Puerto Rican and American musician (1962–2026)

Louis Edmond Cordero (July 10, 1962 – March 20, 2026), better known as Louie Louie, was a Puerto Rican musician, record producer, and actor. He released four full-length albums (two of them on major record labels and one under his real name of Louie Cordero), as well as a number of singles, but only two of the singles, 1990's "Sittin' in the Lap of Luxury" and "I Wanna Get Back with You", charted in the United States.

==Life and career==
Louis Edmond Cordero was born on July 10, 1962. He played Madonna's boyfriend in the video for "Borderline" and also played Rick in House Party 2.

He and his band performed on Arsenio Hall two times. Louie toured the United States and Canada with Erasure.

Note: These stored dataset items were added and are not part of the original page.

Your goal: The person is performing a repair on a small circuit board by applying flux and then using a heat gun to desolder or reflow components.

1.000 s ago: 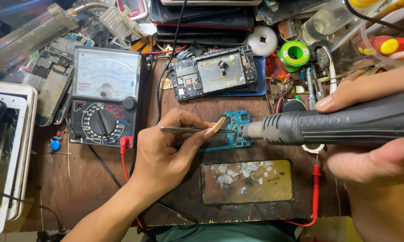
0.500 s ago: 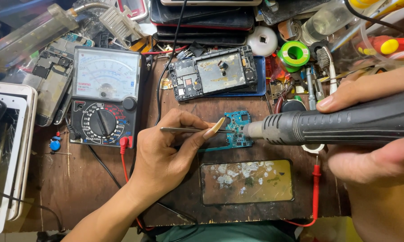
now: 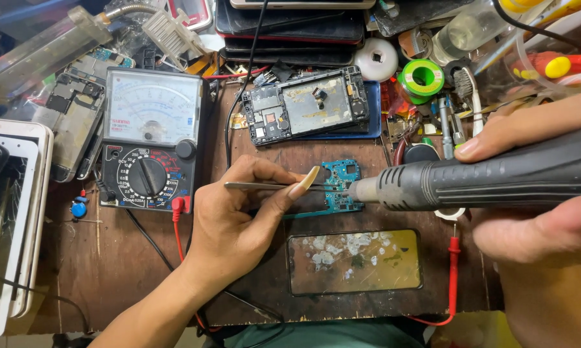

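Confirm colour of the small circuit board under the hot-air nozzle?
Teal-blue circuit board, seen in the head view, with the hot-air tool nozzle and tweezers meeting over it.

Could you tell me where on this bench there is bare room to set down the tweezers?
Bare wood lies below the multimeter, left of the left hand, crossed only by its leads. A narrow strip runs between the opened phone and the blue circuit board. The top and right edges are crowded with tools.
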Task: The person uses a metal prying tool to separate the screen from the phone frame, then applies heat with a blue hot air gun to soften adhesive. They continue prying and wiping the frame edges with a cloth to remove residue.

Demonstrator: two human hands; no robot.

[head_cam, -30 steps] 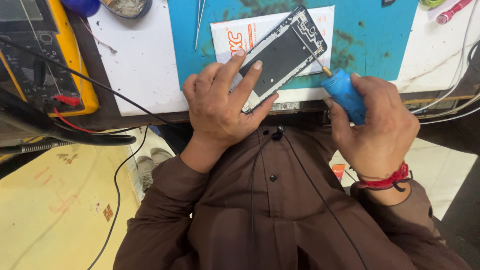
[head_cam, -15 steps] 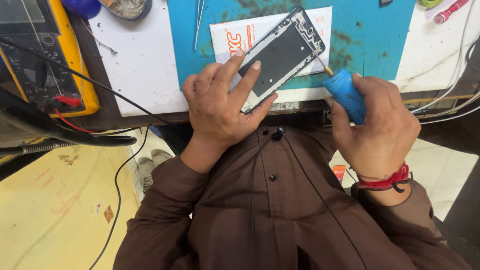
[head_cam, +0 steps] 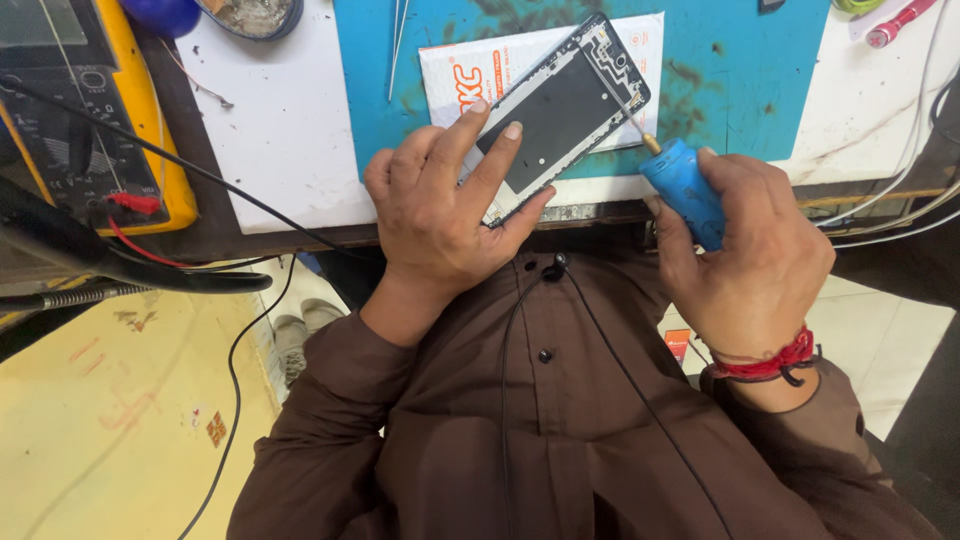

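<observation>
The workbench carries a blue mat, white board and yellow multimeter.

screwdriver handle: was bright blue
phone frame: was black with silver edges
mat: was teal with dark stains
meter: was yellow
wrist thread: was red
shirt: was plain brown
</observation>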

Louie Louie died on March 20, 2026, at the age of 63.

==Discography==

===Albums===

List of albums, with selected details and chart positions
| Title | Details | Peak chart positions |  |
| US | AUS |
| The State I'm In | Released: April 1990; Label: WTG; Formats: CD, CS, LP; | 136 | 177 |
| Let's Get Started | Released: February 9, 1993; Label: Warner Bros.; Formats: CD, CS; | — | — |
| Louie Cordero (as Louie Cordero) | Released: January 1996; Label: Trauma; Format: CD; | — | — |
| Dance Love Work | Released: 2002; Label: DLW; Format: CD; | — | — |
"—" denotes a recording that did not chart or was not released in that territory.

===Singles===

List of singles, with selected chart positions, showing year released and album name
Title: Year; Peak chart positions; Album
AUS: US; UK
"The Girl Who Seduced the World": 1987; —; —; —; Non-album single
"Sittin' in the Lap of Luxury": 1990; 51; 19; —; The State I'm In
"I Wanna Get Back with You": —; 69; —
"Rodeo Clown": 144; —; —
"The Thought of It": 1993; 183; —; 34; Let's Get Started
"Brother Louie": —; —; 92
"Walk with Me": —; —; 196
"Don't Say You Love Me": 1996; —; —; —; Louie Cordero
"Ain't No Woman (Like the One I've Got)": —; —; —
"Mad Love": 2002; —; —; —; Dance Love Work
"—" denotes a recording that did not chart or was not released in that territory.